● Work order
Word for word, restate every line of the material.

● The data
+++++
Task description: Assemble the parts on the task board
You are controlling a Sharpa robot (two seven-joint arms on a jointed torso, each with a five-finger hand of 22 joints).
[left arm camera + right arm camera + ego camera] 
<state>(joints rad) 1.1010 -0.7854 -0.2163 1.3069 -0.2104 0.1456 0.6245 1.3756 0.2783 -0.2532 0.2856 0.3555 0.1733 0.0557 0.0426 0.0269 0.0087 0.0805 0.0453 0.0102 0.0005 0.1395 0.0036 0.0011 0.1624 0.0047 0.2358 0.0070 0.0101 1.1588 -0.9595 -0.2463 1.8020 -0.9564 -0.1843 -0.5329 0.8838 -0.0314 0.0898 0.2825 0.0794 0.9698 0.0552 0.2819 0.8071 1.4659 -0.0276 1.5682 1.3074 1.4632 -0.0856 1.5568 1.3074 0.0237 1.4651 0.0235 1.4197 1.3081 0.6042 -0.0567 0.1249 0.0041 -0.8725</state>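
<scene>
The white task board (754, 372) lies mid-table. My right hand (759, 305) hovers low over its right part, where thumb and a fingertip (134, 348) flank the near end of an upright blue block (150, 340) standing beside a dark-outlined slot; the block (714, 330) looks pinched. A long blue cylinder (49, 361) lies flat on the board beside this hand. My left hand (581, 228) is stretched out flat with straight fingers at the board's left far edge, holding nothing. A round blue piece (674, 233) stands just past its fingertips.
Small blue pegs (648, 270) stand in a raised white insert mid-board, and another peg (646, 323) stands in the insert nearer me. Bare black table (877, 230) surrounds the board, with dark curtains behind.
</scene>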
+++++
● Response for this exercise
Task description: Assemble the parts on the task board
You are controlling a Sharpa robot (two seven-joint arms on a jointed torso, each with a five-finger hand of 22 joints).
[left arm camera + right arm camera + ego camera] 
<state>(joints rad) 1.1010 -0.7854 -0.2163 1.3069 -0.2104 0.1456 0.6245 1.3756 0.2783 -0.2532 0.2856 0.3555 0.1733 0.0557 0.0426 0.0269 0.0087 0.0805 0.0453 0.0102 0.0005 0.1395 0.0036 0.0011 0.1624 0.0047 0.2358 0.0070 0.0101 1.1588 -0.9595 -0.2463 1.8020 -0.9564 -0.1843 -0.5329 0.8838 -0.0314 0.0898 0.2825 0.0794 0.9698 0.0552 0.2819 0.8071 1.4659 -0.0276 1.5682 1.3074 1.4632 -0.0856 1.5568 1.3074 0.0237 1.4651 0.0235 1.4197 1.3081 0.6042 -0.0567 0.1249 0.0041 -0.8725</state>
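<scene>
The white task board (754, 372) lies mid-table. My right hand (759, 305) hovers low over its right part, where thumb and a fingertip (134, 348) flank the near end of an upright blue block (150, 340) standing beside a dark-outlined slot; the block (714, 330) looks pinched. A long blue cylinder (49, 361) lies flat on the board beside this hand. My left hand (581, 228) is stretched out flat with straight fingers at the board's left far edge, holding nothing. A round blue piece (674, 233) stands just past its fingertips.
Small blue pegs (648, 270) stand in a raised white insert mid-board, and another peg (646, 323) stands in the insert nearer me. Bare black table (877, 230) surrounds the board, with dark curtains behind.
</scene>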

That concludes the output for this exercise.